Records from a data collection
▼▼▼
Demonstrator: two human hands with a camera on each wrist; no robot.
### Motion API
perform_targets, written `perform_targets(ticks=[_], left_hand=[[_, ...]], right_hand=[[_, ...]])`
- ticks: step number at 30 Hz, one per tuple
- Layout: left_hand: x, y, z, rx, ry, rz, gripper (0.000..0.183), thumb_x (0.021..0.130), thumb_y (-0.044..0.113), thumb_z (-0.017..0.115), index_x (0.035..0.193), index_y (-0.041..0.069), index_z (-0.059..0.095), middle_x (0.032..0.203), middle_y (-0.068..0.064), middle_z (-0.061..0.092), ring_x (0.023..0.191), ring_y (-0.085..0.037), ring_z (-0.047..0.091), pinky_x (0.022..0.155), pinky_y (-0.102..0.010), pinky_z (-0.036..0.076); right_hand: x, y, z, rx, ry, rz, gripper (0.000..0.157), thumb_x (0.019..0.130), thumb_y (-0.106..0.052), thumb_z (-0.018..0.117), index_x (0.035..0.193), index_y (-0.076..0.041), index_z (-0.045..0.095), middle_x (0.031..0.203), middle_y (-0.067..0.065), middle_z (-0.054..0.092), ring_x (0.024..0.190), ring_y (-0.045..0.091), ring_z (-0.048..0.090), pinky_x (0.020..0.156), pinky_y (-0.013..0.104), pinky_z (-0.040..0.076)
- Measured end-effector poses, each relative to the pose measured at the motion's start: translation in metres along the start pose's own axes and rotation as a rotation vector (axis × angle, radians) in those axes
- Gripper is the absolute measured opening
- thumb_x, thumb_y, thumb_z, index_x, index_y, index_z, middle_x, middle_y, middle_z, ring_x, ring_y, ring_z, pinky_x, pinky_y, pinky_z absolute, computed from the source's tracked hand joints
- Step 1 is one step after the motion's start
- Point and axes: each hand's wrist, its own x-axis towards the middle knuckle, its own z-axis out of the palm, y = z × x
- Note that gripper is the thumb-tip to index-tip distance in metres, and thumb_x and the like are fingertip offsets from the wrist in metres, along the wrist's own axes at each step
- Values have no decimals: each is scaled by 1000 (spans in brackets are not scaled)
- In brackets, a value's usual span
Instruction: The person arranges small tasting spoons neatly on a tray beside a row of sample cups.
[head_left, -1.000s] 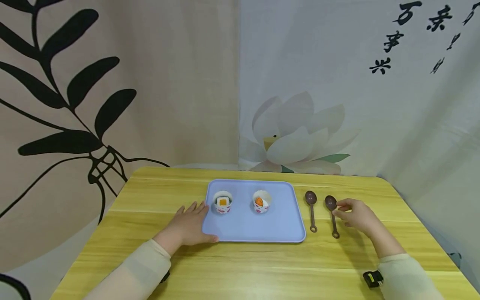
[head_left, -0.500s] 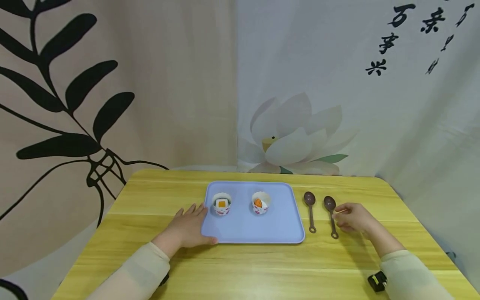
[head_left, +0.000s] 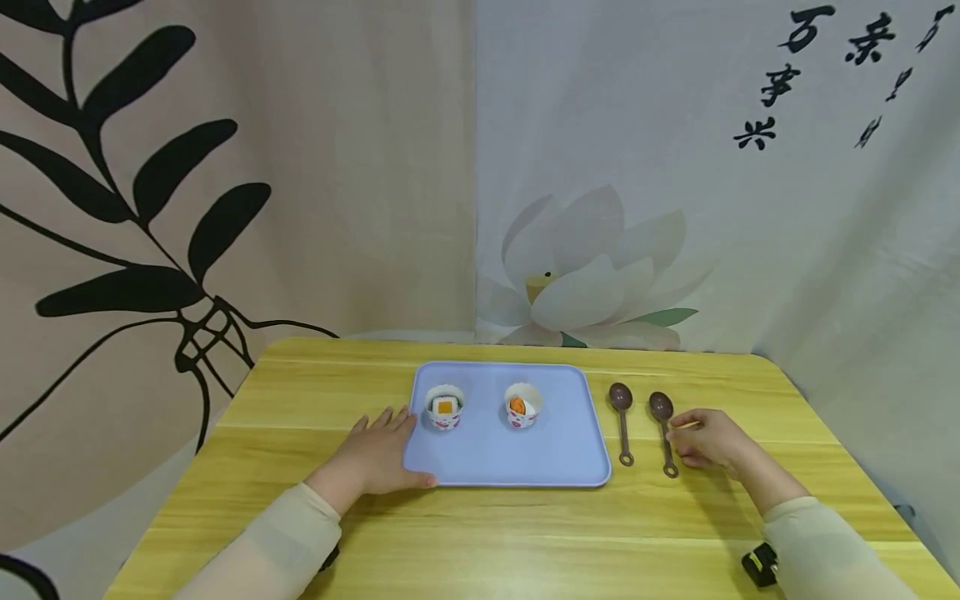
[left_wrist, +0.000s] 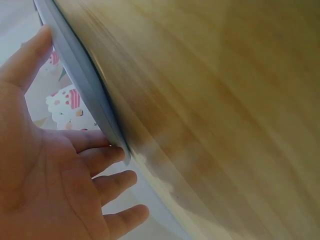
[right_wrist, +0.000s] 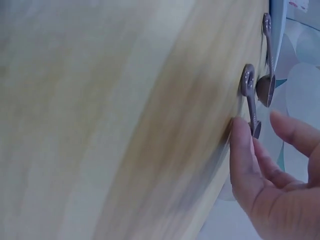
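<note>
My left hand (head_left: 382, 452) lies along the left edge of a pale blue tray (head_left: 480, 458), fingers extended. In the left wrist view the thumb and fingertips touch the tray's rim (left_wrist: 82, 70). Beside the handle of the right-hand brown spoon (head_left: 667, 442) is my right hand (head_left: 712, 439), its fingers loosely bent. The right wrist view shows the thumb (right_wrist: 295, 132) standing apart from the fingers, near the spoon handle (right_wrist: 248, 82). Both spoons lie bowl away from me; the second brown spoon (head_left: 624, 421) is between the first and the tray.
Two patterned paper cups (head_left: 444, 421) stand on the tray, one with a white and yellow square piece (head_left: 445, 405), the other with an orange and white piece (head_left: 517, 405). The wooden table (head_left: 525, 542) ends at a printed curtain (head_left: 375, 167).
My right hand has dropped slightly lower beside the spoon's handle, its fingers a little more bent. The spoons, tray and left hand keep their places.
</note>
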Motion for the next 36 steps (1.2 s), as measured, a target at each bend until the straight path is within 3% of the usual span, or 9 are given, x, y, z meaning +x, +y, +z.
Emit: perform_targets(ticks=[17, 36], left_hand=[[1, -1, 1, -4, -6, -2, 113, 78, 70, 70, 153, -5, 33, 161, -22, 27, 148, -46, 21, 116, -67, 13], [1, 1, -1, -12, -5, -3, 111, 78, 69, 71, 153, -4, 33, 161, -21, 27, 148, -46, 21, 116, -67, 13]], right_hand=[[3, 1, 11, 42, 2, 14, 49, 94, -2, 66, 132, 16, 42, 89, 11, 60, 70, 17, 63, 64, 31, 60], [1, -1, 14, -13, 29, 5, 45, 93, 0, 68, 129, 14, 46, 90, 11, 61, 67, 17, 62, 62, 30, 59]])
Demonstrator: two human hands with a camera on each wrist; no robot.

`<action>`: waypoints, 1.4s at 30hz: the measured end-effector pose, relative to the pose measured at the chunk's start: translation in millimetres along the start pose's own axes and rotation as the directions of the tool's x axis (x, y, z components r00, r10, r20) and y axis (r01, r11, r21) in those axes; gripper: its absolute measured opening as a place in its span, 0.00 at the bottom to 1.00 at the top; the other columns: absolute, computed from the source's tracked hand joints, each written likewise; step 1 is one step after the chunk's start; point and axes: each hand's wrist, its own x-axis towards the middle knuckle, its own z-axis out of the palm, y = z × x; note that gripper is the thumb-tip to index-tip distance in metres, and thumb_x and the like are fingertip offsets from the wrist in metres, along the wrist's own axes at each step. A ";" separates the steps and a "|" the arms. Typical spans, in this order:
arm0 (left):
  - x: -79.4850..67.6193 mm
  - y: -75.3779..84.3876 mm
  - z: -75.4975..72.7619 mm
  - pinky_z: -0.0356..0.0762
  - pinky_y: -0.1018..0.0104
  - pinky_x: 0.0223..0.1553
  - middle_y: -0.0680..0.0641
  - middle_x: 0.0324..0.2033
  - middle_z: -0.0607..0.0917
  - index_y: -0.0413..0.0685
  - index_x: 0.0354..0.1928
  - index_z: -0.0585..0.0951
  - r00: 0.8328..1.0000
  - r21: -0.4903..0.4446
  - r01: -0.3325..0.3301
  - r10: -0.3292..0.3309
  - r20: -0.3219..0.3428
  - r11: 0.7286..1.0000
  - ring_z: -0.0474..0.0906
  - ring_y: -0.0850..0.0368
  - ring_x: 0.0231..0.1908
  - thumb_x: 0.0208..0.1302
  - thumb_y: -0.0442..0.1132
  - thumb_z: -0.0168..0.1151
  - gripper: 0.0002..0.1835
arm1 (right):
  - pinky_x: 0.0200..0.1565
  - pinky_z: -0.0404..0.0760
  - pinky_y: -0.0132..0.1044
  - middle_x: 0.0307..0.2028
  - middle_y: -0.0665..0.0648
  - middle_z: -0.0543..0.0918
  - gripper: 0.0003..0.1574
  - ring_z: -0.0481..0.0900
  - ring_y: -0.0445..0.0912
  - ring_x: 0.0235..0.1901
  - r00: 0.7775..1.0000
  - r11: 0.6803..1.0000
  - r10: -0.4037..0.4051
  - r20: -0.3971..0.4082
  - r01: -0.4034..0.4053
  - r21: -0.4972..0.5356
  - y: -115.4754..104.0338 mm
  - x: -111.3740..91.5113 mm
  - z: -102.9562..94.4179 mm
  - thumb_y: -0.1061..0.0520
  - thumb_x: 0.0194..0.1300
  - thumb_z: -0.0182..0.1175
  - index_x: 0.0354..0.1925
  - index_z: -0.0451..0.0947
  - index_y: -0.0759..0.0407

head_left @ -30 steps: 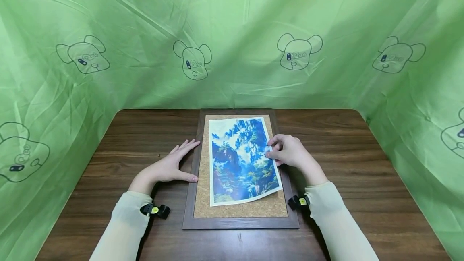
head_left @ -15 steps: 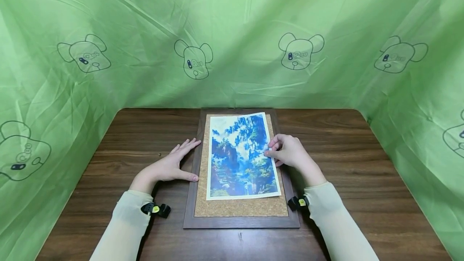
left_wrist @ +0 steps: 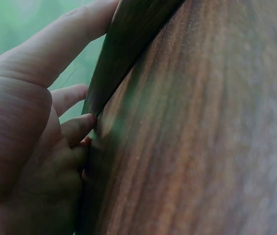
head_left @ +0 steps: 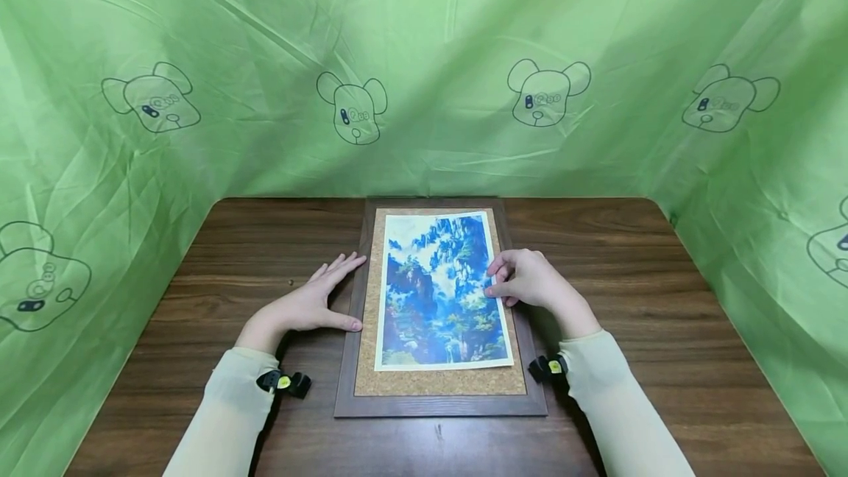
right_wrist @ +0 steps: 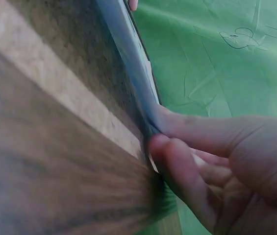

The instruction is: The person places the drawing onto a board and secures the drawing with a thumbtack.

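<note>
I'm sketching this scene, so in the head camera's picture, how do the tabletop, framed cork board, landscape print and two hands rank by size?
Largest to smallest:
1. Tabletop
2. Framed cork board
3. Landscape print
4. Left hand and right hand: too alike to rank.

On the green cloth before me I see outlined animal heads, several bearing short rounded lettering. It seems to start with a Q; the remaining characters I cannot read for certain. A dark blue capsule-shaped mark sits beside it. On my left strap and right strap I find yellow-green labels, their dark marks too small for me to read.
</note>
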 end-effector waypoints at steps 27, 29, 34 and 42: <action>-0.5 -2.0 -1.7 0.30 0.31 0.82 0.41 0.88 0.47 0.59 0.90 0.51 0.999 -0.004 -0.041 0.041 -0.010 0.999 0.33 0.34 0.86 0.58 0.63 0.83 0.66 | 0.32 0.91 0.42 0.32 0.58 0.83 0.14 0.89 0.49 0.26 0.993 0.998 -0.024 0.112 0.030 -0.053 -6.2 -4.8 -4.7 0.61 0.68 0.78 0.47 0.84 0.63; -1.4 -2.3 -1.4 0.30 0.30 0.82 0.41 0.88 0.47 0.59 0.90 0.51 0.999 -0.004 -0.043 0.043 -0.010 0.999 0.33 0.35 0.86 0.59 0.63 0.83 0.66 | 0.33 0.91 0.42 0.32 0.58 0.83 0.14 0.89 0.49 0.26 0.993 0.998 -0.017 0.119 0.024 -0.055 -5.9 -4.5 -4.1 0.61 0.69 0.78 0.47 0.83 0.63; -1.0 1.7 -1.3 0.30 0.31 0.82 0.40 0.88 0.47 0.57 0.90 0.51 0.999 -0.016 -0.040 0.040 -0.004 0.999 0.33 0.35 0.86 0.58 0.62 0.83 0.67 | 0.33 0.91 0.41 0.32 0.59 0.82 0.14 0.89 0.49 0.26 0.992 0.999 0.007 0.124 0.000 -0.053 -4.7 -5.7 -2.5 0.60 0.69 0.78 0.46 0.83 0.63; 0.5 2.4 -1.2 0.29 0.31 0.82 0.40 0.88 0.46 0.56 0.90 0.51 0.999 -0.015 -0.042 0.042 0.000 0.999 0.33 0.32 0.86 0.58 0.62 0.84 0.67 | 0.32 0.91 0.42 0.30 0.58 0.82 0.14 0.88 0.49 0.25 0.992 0.998 -0.001 0.127 0.010 -0.067 -4.7 -7.4 -3.7 0.59 0.69 0.78 0.46 0.83 0.62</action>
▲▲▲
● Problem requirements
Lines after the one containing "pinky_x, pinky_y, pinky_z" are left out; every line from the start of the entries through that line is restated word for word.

● Written response
Demonstrator: two human hands with a camera on each wrist; no robot.
### Motion API
perform_targets, written `perform_targets(ticks=[_], left_hand=[[_, ...]], right_hand=[[_, ...]])`
- ticks: step number at 30 Hz, one per tuple
- Layout: left_hand: x, y, z, rx, ry, rz, gripper (0.000..0.183), thumb_x (0.021..0.130), thumb_y (-0.044..0.113), thumb_z (-0.017..0.115), index_x (0.035..0.193), index_y (-0.041..0.069), index_z (-0.059..0.095), middle_x (0.032..0.203), middle_y (-0.068..0.064), middle_z (-0.061..0.092), ring_x (0.023..0.191), ring_y (-0.085..0.037), ring_z (-0.047..0.091), pinky_x (0.022..0.155), pinky_y (-0.102..0.010), pinky_z (-0.036..0.076); right_hand: x, y, z, rx, ry, rz, gripper (0.000..0.157), thumb_x (0.019..0.130), thumb_y (-0.106..0.052), thumb_z (-0.018..0.117), index_x (0.035..0.193), index_y (-0.076..0.041), index_z (-0.045..0.095), middle_x (0.031..0.203), middle_y (-0.067..0.065), middle_z (-0.054..0.092), ring_x (0.024..0.190), ring_y (-0.045..0.091), ring_z (-0.048..0.090), pinky_x (0.020..0.156), pinky_y (-0.013..0.104), pinky_z (-0.040..0.076)
- Measured end-effector poses, each relative to the pose measured at the motion's start: translation in metres along the start pose's own axes and rotation as a rotation vector (axis × angle, radians) in those axes
- Gripper is the absolute measured opening
- thumb_x, thumb_y, thumb_z, index_x, index_y, index_z, middle_x, middle_y, middle_z, ring_x, ring_y, ring_z, pinky_x, pinky_y, pinky_z absolute, computed from the source's tracked hand joints

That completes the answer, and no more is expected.